Information provided

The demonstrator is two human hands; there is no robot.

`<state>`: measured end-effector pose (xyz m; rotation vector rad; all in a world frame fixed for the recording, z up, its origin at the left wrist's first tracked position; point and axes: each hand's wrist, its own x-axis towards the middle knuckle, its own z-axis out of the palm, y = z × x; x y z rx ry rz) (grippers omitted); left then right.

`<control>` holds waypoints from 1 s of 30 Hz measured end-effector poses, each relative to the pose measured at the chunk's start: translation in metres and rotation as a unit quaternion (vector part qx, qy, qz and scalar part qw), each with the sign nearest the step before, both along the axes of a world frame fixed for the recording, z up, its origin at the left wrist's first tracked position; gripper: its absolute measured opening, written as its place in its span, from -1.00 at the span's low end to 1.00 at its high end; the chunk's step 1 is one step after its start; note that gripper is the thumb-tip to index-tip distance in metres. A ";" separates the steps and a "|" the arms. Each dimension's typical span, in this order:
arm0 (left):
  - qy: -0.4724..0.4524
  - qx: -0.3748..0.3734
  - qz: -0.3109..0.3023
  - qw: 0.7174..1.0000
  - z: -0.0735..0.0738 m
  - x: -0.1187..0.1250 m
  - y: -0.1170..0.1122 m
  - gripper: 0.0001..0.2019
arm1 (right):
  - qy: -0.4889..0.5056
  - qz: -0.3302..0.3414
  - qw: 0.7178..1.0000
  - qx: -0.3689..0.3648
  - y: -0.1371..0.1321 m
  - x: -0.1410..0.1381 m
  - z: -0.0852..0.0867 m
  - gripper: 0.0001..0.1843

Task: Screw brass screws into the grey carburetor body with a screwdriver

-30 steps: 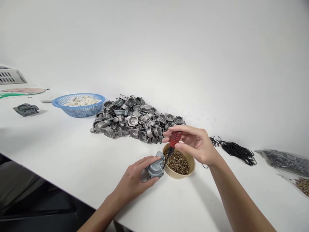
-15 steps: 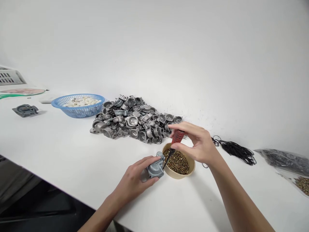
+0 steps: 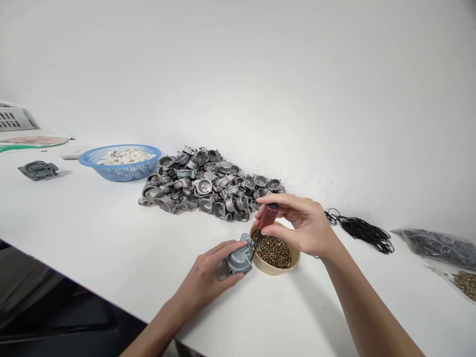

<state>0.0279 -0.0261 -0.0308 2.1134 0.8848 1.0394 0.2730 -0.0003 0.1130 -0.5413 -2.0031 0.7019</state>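
My left hand [image 3: 211, 269] is closed around a grey cast-metal bowl-shaped part [image 3: 238, 259], holding it at the table top beside a round tan tub [image 3: 277, 270]. Small brass-coloured screws [image 3: 277, 252] fill the tub. In my right hand [image 3: 297, 225] is a screwdriver [image 3: 268, 217] with a red handle and a dark shank, held between thumb and fingers. The shank slants down to the right side of the metal part. Its tip meets the part's edge; whether a screw sits under it is too small to tell.
Behind my hands lies a heap of similar metal parts [image 3: 208, 186]. A blue basket [image 3: 126, 173] holds whitish pieces, with a single metal part [image 3: 39, 170] farther left. Black rubber rings [image 3: 366, 234] and a clear bag of dark pieces [image 3: 442, 248] lie right. The table's front edge runs along the lower left.
The screwdriver's handle has tilted slightly left and stands more upright, with my right hand shifted a little left. My left hand and the metal part have stayed in place.
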 end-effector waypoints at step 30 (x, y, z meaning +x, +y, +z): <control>0.014 0.025 0.033 0.999 -0.001 0.002 -0.002 -0.32 | -0.005 -0.022 0.999 -0.023 0.006 0.003 -0.003 -0.48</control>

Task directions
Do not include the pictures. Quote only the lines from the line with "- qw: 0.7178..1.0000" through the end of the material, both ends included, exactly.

Response to this exercise
  - qw: 0.7178..1.0000
  - qx: -0.3689..0.3648
  - y: -0.1371..0.1321 m
  - x: -0.1410..0.1381 m
  - z: -0.0852..0.0867 m
  - gripper: 0.0001..0.1843

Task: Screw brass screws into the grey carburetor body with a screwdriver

-30 steps: 
-15 steps: 
+0 steps: 

<state>0.0279 -0.0261 -0.0308 2.1134 0.8848 1.0394 0.2730 -0.0003 0.1130 -0.5413 -2.0031 0.7019</state>
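My left hand [image 3: 211, 269] is closed around a grey cast-metal bowl-shaped part [image 3: 238, 259], holding it at the table top beside a round tan tub [image 3: 277, 270]. Small brass-coloured screws [image 3: 277, 252] fill the tub. In my right hand [image 3: 297, 225] is a screwdriver [image 3: 268, 217] with a red handle and a dark shank, held between thumb and fingers. The shank slants down to the right side of the metal part. Its tip meets the part's edge; whether a screw sits under it is too small to tell.
Behind my hands lies a heap of similar metal parts [image 3: 208, 186]. A blue basket [image 3: 126, 173] holds whitish pieces, with a single metal part [image 3: 39, 170] farther left. Black rubber rings [image 3: 366, 234] and a clear bag of dark pieces [image 3: 442, 248] lie right. The table's front edge runs along the lower left.
The screwdriver's handle has tilted slightly left and stands more upright, with my right hand shifted a little left. My left hand and the metal part have stayed in place.
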 end-effector waypoints at step 30 (x, y, z meaning +x, +y, +z): <control>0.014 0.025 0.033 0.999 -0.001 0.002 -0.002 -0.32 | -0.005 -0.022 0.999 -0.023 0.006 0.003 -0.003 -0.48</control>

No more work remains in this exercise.